35Die Beklagte hat gemeint, bei den Anträgen zu 2. und zu 3. handele es sich um Globalanträge, die jedenfalls unbegründet seien, weil sie auch Fallgestaltungen erfassten, in denen die Arbeitszeit korrekt abgebildet werde.
36Das Arbeitsgericht hat dem Antrag zu 2. stattgegeben und die Klage im Übrigen abgewiesen. Der Klägerin stehe kein Urlaub aus dem Jahr 2022 mehr zu, da dieser mit Ablauf des 31.03.2023 verfallen sei. Der tarifliche Mehrurlaub aus dem MTV Chemie unterliege einem von § 7 Abs. 3 BUrlG abweichenden Fristenregime und verfalle unabhängig davon, ob der Urlaub aus krankheitsbedingten Gründen nicht habe genommen werden können und ob die Arbeitgeberin ihren Aufforderungs- und Hinweisobliegenheiten nachgekommen sei. Es genüge nicht, bis zum 31.03. des Folgejahres einen Urlaub für einen späteren Zeitraum zu beantragen. Das ergebe die Auslegung von § 12 Abschn. I Nr. 11 des MTV Chemie. Im Übrigen sei - unabhängig davon - etwaig noch bestehender Urlaub von der Beklagten erfüllt worden. Der Klageantrag zu 2. sei begründet, da die Klägerin als freigestelltes Betriebsratsmitglied keine Arbeitszeit erbringe und nicht unter das ArbZG falle. Demensprechend dürfe auch kein automatisierter Abzug von Ruhepausen nach dem ArbZG vorgenommen werden. Der Antrag zu 3. sei unbegründet, da die Beklagte gar keine Arbeitszeit der Klägerin erfassen könne. Dass die von der Klägerin erfassten Zeiten der Betriebsratstätigkeit ohne den Pausenabzug nicht korrekt abgebildet worden seien, habe sie nicht behauptet.

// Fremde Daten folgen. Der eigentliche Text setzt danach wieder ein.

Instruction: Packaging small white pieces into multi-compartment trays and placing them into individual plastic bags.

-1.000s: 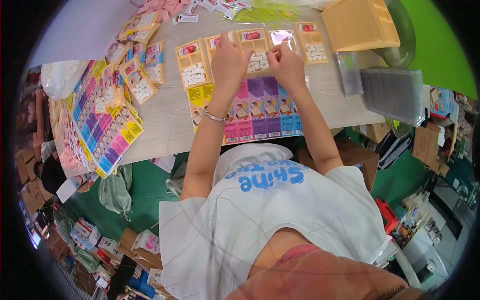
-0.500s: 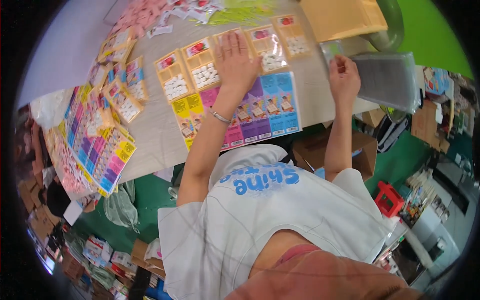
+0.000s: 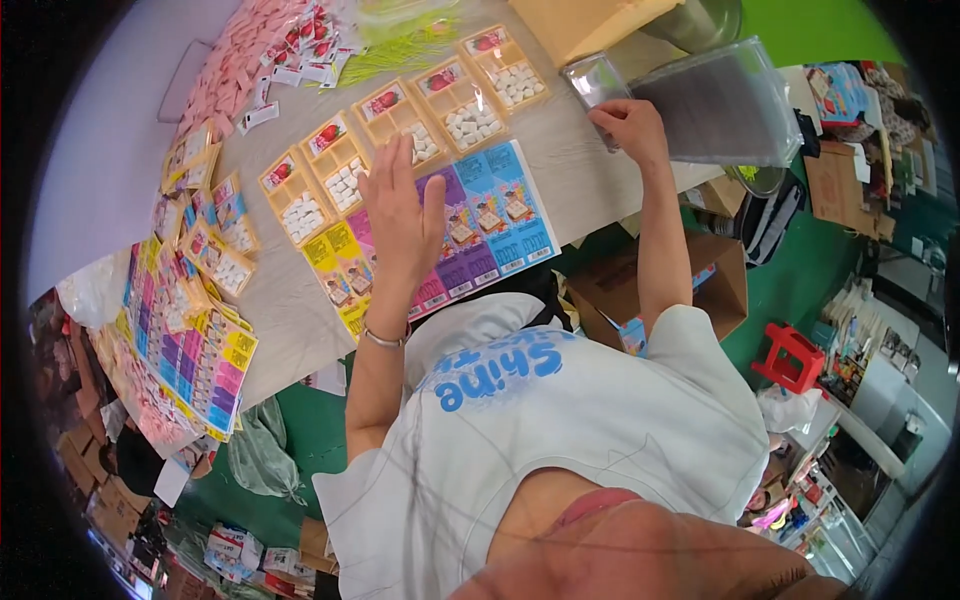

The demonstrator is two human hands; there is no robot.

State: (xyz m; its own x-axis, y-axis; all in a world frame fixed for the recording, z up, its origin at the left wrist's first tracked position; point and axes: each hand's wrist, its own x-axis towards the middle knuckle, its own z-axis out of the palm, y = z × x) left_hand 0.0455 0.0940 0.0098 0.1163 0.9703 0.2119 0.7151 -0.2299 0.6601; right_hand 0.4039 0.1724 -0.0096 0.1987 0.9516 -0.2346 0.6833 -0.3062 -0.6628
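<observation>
My left hand is open, its fingers stretched out over the near ends of the middle trays and the colourful printed card sheet. Around its fingertips is a row of tan compartment trays, among them a tray, each with white marshmallow-like pieces and a strawberry-printed packet. At the right, my right hand has thumb and fingers pinched at the near edge of a small clear plastic cover. Its fingers partly hide that edge, and I cannot tell whether it is one cover or several stacked.
Large clear plastic bags lie at the table's right, beside a yellowish padded envelope. Filled trays and more printed sheets are piled at the left. Pink packets and green ties lie at the back. An open carton stands below the table.
The view has shifted, so the table sits tilted. My left hand has drawn back from the middle tray's packet end toward its near end. My right hand now pinches the clear cover's near edge.
</observation>
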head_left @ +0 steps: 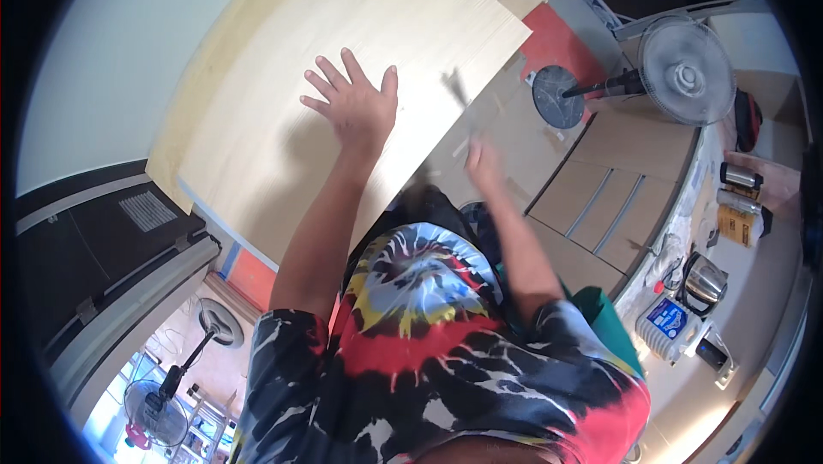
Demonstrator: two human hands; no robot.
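Left hand (356, 111) is spread wide over the pale board (249, 121); some blurry tool (453, 85) is gripped in the right hand (484, 164), at the board's right edge. Probably mid-job, but what's done or left can't be told tbh.

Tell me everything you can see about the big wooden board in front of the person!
The big wooden board looks like plywood: pale, flat and smooth, with fine grain and a pointed corner at right. It lies broad face up in front of the person. A yellower band runs along its left side, maybe another sheet. The person's left grip, an open hand, spreads over it; whether it presses down is unclear. A shadow falls on its surface.
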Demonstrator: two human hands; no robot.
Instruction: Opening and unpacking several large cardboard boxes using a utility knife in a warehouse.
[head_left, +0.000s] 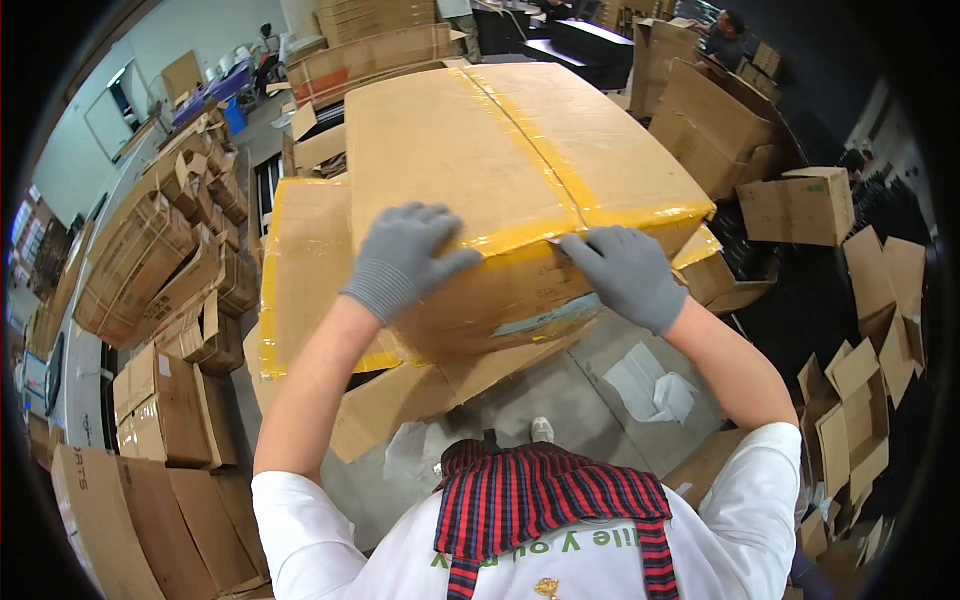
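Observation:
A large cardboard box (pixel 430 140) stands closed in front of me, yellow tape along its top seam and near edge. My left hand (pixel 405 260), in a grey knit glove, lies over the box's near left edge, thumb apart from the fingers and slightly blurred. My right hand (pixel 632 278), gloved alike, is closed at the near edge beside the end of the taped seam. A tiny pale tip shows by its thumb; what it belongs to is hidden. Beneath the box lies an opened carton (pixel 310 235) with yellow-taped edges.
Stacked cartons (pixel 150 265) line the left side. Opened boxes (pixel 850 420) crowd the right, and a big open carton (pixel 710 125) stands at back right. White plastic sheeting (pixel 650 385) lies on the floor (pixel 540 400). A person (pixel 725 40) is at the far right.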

37Gegen das ihr am 23.09.2024 zugestellte Urteil hat die Klägerin am 22.10.2024 Berufung eingelegt und diese - nach Verlängerung der Frist bis zum 23.12.2024 - am 20.12.2024 begründet.
38Sie meint, sie habe den Verfall des Urlaubs durch ihre Geltendmachung verhindert. Denn § 12 Abschnitt I Nr. 11 S. 1 und 2 MTV Chemie bestimme abweichend von § 7 Abs. 3 S. 3 BUrlG ausdrücklich, dass es auf die Geltendmachung vor dem 31.03. ankomme, nicht auf die Gewährung. Dies habe sie getan und damit ein konkretes Urlaubsverlangen geltend gemacht. Eine den Erholungszweck konterkarierende Übertragung auf irgendeinen beliebigen späteren Zeitpunkt, erfolge gerade nicht, wenn eine konkrete Urlaubsfestlegung für bestimmte zeitnahe Tage geltend gemacht werde. Der Urlaub sei ihr entgegen der Darstellung des Arbeitsgerichts auch nicht gewährt worden. Durch den Wegfall im System mit Ablauf des 31.03. und die fehlende „Wieder-Gutschreibung“ habe der Urlaub nicht genommen werden können. Denn das System hätte dann Minusstunden und nicht Urlaub gebucht. Wenn die Beklagte sie wirklich in die Lage hätte versetzen wollen, den Urlaub zu beanspruchen, dann hätte sie gewährleisten müssen, dass die beiden Urlaubstage auch im System noch als solche vorhanden gewesen wären.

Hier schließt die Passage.